There is the tissue healing component that is there, sometimes when there’s a lot of sensitivity, we’ll start with a cotton ball. So you’re not doing aggressive massage right away but you are trying to desensitize that tissue and create that tolerance, if you will, while it’s still healing and then it creates a nice, gradual increase to where you can get a little bit more aggressive once it heals more. Sometimes it even starts with the woman just looking at the scar. Because sometimes there are some of the psychological impacts that come with C-section scars. But it starts where they’re at and goes from there.

Dr. Niki Popper

That’s another time where I’m often giving an icing recommendation, with caution that the skin is usually going to have some sensation deficits, and you can burn yourself with ice. So you have to be careful with the ice. But ice goes such a long way in those first couple of weeks for reducing inflammation, also providing a little bit of desensitization just putting some pressure there. Many people we see I think get like, Out of sight, out of mind. They don’t want to look at it and they might miss something, like signs of infection. We really want them looking at it and that’s going to help the nervous system.
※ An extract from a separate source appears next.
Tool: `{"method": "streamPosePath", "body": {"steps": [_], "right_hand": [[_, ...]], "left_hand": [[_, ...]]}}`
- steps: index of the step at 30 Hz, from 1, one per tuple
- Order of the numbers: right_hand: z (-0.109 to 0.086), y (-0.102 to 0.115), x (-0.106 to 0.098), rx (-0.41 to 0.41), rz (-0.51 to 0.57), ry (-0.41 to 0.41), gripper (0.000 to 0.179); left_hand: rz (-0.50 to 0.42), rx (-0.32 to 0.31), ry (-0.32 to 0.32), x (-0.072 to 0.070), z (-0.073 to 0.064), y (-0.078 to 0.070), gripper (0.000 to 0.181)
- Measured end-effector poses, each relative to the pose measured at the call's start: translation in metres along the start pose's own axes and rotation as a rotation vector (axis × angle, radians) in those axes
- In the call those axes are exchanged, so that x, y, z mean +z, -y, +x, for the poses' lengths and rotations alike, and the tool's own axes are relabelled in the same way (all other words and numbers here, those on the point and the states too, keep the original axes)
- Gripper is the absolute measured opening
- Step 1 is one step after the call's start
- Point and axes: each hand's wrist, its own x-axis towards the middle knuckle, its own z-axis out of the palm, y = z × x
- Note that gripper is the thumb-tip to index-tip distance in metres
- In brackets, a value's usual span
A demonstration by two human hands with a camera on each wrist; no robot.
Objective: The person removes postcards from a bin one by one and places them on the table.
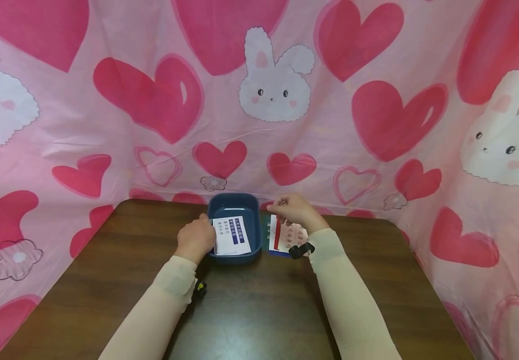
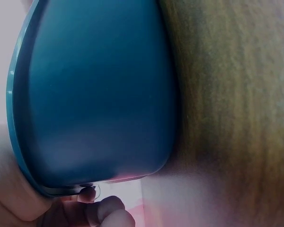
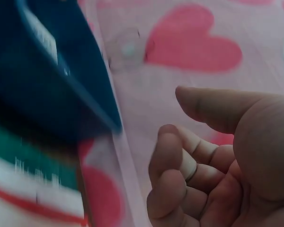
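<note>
A dark blue plastic basin (image 1: 253,212) stands near the table's far edge. Inside lies a white booklet (image 1: 229,245) with blue blocks of printed characters. My left hand (image 1: 196,237) grips the basin's left side, its fingers curled at the rim in the left wrist view. Right of the basin, overlapping booklets (image 1: 277,235) with white, red, green and blue parts lie on the table. My right hand (image 1: 297,210) hovers over them, fingers loosely bent, thumb apart from the fingertips. Nothing shows between them in the right wrist view. My right wrist and hand cover part of the booklets.
The brown wooden table (image 1: 232,310) reaches back to a pink curtain (image 1: 223,135) printed with hearts and rabbits, which also hangs at both sides. A black strap (image 1: 302,250) circles my right wrist.
</note>
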Motion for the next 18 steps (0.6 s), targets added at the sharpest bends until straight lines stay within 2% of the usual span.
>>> {"method": "streamPosePath", "body": {"steps": [5, 10, 13, 18], "right_hand": [[0.016, 0.039, 0.023, -0.018, -0.043, 0.076, 0.033], [0.033, 0.065, 0.048, -0.010, -0.145, 0.131, 0.039], [0.043, 0.074, 0.060, -0.001, -0.163, 0.168, 0.044], [0.058, 0.079, 0.073, 0.044, -0.118, 0.194, 0.042]], "left_hand": [[-0.007, 0.006, 0.008, -0.001, 0.000, 0.001, 0.052], [-0.010, 0.007, 0.015, 0.000, 0.001, 0.002, 0.056], [-0.005, 0.004, 0.018, -0.001, 0.001, 0.002, 0.057], [0.001, -0.001, 0.023, -0.001, 0.002, 0.002, 0.059]]}}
Definitely before two weeks we’ll start desensitization for sure. We want to be able to not touch directly on the incision because of the risk of infection, but all around that tissue. That’s going to help bring that sensation back, help that nervous system to recover. Definitely, I teach everyone scar massage – that comes in.

Dr. Cami Hatch

I am a big fan of working in the periphery – making sure we’re not tensioning too much along any plane. But even some light, manual lymphatic drainage above and around the thing is a really, really helpful tool for people. It just starts to reacquaint you with the area that has looked really different and in wildly different ways.

Dr. Becca Campbell

I have a little bit of a divergent perception around scar work. I think it should be a component, absolutely, especially if there is some tenderness. But there is one PT who’s done some research on this and not wanting to have the scar aggressively over mobilized to the point of laxity. Yes, do some scar massage to make sure that it’s not stuck on the tissues below it, and have people work on it to their comfort. Then shift the focus to mobility from below. So you’re learning how to activate the muscles underneath the scar line, you’re giving them rhythmic movements, which is something I do a lot that allows them to expand and open their abdomen. So we’re playing with mobility and making sure that they don’t do anything except massage for four weeks. And then they go to reach for a plate on a really high shelf and all of a sudden they’re having these shooting pains or this mobility restriction. So I always do scar work, but I make sure that it is accompanied by some mobility tools as well, which I’m sure y’all do as well.

Dr. Jeanne Sullivan

That’s just such a common thing about what we all do. When you’re doing one piece, there are still 10 other pieces that you’re trying to do at the same time. This talk is not to replace someone’s physical therapy journey, but it is to help acquaint people with some of the things that can happen, some of the interventions that we can do, and to just open up the conversation so that we all have more resources.